▶ TASK TO CARRY OUT
An exact transcription of the data below, complete and unaltered, is the expected answer.
**** DATA BELOW
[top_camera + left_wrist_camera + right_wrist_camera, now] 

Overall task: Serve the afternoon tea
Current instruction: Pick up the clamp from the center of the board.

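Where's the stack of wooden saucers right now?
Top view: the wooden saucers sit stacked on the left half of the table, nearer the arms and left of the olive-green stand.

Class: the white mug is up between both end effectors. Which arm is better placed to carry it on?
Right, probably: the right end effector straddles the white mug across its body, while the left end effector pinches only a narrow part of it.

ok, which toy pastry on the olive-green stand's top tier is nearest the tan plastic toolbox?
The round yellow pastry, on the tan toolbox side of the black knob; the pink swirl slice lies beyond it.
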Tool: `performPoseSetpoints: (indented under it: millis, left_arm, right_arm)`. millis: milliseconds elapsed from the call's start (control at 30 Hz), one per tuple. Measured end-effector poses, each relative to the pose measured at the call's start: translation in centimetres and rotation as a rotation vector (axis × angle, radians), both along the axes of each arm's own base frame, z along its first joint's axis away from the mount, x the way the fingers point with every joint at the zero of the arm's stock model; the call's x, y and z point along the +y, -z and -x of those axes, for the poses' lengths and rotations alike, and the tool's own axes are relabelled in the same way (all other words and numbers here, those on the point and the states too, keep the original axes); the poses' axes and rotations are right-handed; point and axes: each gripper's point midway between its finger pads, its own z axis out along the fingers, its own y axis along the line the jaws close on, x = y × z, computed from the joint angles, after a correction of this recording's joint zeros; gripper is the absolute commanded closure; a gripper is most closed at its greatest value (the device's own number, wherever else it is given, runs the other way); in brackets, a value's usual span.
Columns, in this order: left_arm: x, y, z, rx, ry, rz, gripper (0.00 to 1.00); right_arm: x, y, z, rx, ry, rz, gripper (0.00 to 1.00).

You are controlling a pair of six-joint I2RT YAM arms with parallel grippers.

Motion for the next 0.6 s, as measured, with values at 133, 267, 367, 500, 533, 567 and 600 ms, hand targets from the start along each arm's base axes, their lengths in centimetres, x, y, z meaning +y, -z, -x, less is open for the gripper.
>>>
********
▶ SOLUTION FOR THIS EXERCISE
[top_camera + left_wrist_camera + right_wrist_camera, now] 

Overall task: Serve the afternoon tea
Current instruction: Pick up the clamp from the center of the board.

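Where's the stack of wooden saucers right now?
Top view: the wooden saucers sit stacked on the left half of the table, nearer the arms and left of the olive-green stand.

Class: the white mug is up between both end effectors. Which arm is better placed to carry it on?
Right, probably: the right end effector straddles the white mug across its body, while the left end effector pinches only a narrow part of it.

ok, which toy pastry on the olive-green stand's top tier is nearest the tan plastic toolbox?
The round yellow pastry, on the tan toolbox side of the black knob; the pink swirl slice lies beyond it.
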Tool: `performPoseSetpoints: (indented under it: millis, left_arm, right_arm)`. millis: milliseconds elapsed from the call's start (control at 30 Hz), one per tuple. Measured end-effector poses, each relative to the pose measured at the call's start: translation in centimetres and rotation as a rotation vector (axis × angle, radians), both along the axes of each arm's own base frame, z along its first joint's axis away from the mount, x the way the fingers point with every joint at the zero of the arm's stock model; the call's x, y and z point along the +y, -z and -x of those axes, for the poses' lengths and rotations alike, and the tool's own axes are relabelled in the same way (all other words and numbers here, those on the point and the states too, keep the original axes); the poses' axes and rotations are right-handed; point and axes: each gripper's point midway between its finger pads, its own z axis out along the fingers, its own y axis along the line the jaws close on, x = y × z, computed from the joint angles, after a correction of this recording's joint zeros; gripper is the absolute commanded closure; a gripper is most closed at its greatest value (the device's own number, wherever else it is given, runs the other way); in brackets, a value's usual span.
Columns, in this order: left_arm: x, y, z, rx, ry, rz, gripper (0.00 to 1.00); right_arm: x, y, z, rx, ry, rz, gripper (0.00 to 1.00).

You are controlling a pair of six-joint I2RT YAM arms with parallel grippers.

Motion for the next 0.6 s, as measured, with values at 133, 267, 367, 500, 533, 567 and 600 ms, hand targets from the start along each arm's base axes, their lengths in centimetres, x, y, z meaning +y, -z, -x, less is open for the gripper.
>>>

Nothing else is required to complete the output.